We got there early to comb through the stacks. The Boy found a series of adventure novels, and The Girl found a book about wild animals in Africa. (TW found several novels, and I found a characteristically nerdy nonfiction piece about political economy.) Then we filed into the Community Activity room for Bingo.
Anyone who has kids knows the drill. It’s a rectangular multipurpose room with long rectangular folding tables and stackable plastic chairs. The kids found their friends, and TW and I sidled in alongside.
Each kid got three sheets of paper with a bingo grid on it. Each square had the title of a children’s book or a well-known children’s author in it. As kids got Bingo, they’d go up front and get to choose a book as a prize.
Watching the kids with their friends was worth the time. TB and the girl with the secret crush sat facing each other, making faces and making each other laugh. They haven’t figured out self-consciousness yet, so their interaction was sweetly unguarded. Crush Girl referred to her sister at one point as “Butthead,” eliciting approving laughter from TB.

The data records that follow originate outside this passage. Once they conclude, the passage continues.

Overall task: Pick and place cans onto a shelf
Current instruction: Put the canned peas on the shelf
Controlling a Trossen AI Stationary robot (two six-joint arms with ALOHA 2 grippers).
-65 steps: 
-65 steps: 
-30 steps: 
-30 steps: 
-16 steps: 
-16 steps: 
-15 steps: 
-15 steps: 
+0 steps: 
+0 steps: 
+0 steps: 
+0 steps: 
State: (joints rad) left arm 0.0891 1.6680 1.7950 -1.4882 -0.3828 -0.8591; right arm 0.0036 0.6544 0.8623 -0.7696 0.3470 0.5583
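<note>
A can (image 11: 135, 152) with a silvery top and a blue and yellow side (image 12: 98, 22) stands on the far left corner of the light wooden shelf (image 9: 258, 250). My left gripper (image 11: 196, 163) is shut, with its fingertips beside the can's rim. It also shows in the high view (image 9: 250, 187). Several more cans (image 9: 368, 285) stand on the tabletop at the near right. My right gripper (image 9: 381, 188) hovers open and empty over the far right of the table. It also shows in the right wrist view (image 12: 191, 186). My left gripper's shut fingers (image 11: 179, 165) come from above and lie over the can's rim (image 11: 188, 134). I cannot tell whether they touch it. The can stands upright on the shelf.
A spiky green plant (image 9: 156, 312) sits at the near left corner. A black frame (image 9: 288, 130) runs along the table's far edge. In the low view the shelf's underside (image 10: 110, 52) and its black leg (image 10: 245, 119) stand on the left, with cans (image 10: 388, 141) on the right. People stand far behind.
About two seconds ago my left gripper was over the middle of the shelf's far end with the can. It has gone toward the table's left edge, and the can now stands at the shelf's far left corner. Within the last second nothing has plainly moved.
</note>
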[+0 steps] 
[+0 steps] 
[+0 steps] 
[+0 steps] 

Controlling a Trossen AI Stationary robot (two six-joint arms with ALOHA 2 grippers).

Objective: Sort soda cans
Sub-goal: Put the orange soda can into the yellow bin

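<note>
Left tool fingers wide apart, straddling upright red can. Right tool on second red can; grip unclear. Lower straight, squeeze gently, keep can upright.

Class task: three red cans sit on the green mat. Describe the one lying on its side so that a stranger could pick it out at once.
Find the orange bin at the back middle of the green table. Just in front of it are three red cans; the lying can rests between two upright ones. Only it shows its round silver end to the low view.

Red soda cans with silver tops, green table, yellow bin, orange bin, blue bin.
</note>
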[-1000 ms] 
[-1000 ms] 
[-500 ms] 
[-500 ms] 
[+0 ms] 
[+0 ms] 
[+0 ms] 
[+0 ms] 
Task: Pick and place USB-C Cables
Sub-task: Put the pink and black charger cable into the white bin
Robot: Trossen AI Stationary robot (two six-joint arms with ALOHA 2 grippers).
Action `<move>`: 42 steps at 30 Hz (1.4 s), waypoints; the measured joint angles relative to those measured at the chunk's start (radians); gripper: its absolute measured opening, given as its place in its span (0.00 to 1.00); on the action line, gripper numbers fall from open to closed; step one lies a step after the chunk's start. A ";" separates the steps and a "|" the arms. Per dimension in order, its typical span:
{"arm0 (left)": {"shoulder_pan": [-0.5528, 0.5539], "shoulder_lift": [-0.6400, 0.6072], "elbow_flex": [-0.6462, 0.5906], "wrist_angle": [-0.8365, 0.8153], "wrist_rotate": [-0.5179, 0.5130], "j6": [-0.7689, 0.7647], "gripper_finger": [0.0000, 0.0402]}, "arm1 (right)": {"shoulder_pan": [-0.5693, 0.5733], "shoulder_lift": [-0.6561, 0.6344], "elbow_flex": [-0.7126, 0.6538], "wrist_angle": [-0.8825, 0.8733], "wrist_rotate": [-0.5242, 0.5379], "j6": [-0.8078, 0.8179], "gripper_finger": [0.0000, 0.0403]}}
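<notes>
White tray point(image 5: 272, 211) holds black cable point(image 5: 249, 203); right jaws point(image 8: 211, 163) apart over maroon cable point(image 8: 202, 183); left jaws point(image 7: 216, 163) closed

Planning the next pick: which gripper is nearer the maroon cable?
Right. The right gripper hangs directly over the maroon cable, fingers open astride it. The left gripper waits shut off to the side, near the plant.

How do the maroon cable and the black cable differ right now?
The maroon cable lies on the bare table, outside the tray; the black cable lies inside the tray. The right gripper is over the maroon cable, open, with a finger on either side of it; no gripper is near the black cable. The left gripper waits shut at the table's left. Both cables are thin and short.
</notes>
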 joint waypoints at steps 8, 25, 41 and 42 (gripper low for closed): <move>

TG, meanwhile, sat across from Crush Girl’s younger brother. As TW put it, the younger brother looked like he belonged in a creek, jeans rolled up, triumphantly holding up a giant frog he had just caught. He was squirmy and silly and incredibly animated; TG tolerated him, but proved mostly immune to his wiggly charms.
Every kid won something. TB picked My Side of the Mountain, which struck me as an unusual choice, and TG picked a Cam Jansen mystery. Crush Girl picked The Other Side of the Mountain, the sequel, and told TB they’d have to swap after they were done. He agreed, suspecting nothing. I just smiled.
In a cruel trick on the parents, the events concluded with a panoply of sugary snacks. Sugar ‘em up and send ‘em home. What could possibly go wrong?
As we walked out to the car, Crush Girl’s younger brother yelled “bye, TG!” with surprising poignancy; TB suggested that he was thinking “goodbye, my future wife!” TG let it slide.
It was a small evening in the scheme of things, but as a parent, it was a real win. We’re such frequent customers at the library that the children’s librarians greet the kids by name. The kids already know their favorite shelves. They were excited to go, and excited to start reading their latest acquisitions when they got home. They enjoyed the activity, behaved well, and had fun with their friends. They’re growing up, but they haven’t hit the self-conscious “shut the parents out” stage yet. It’s all just there. It all just worked.
I just wanted to capture that in writing before it fades.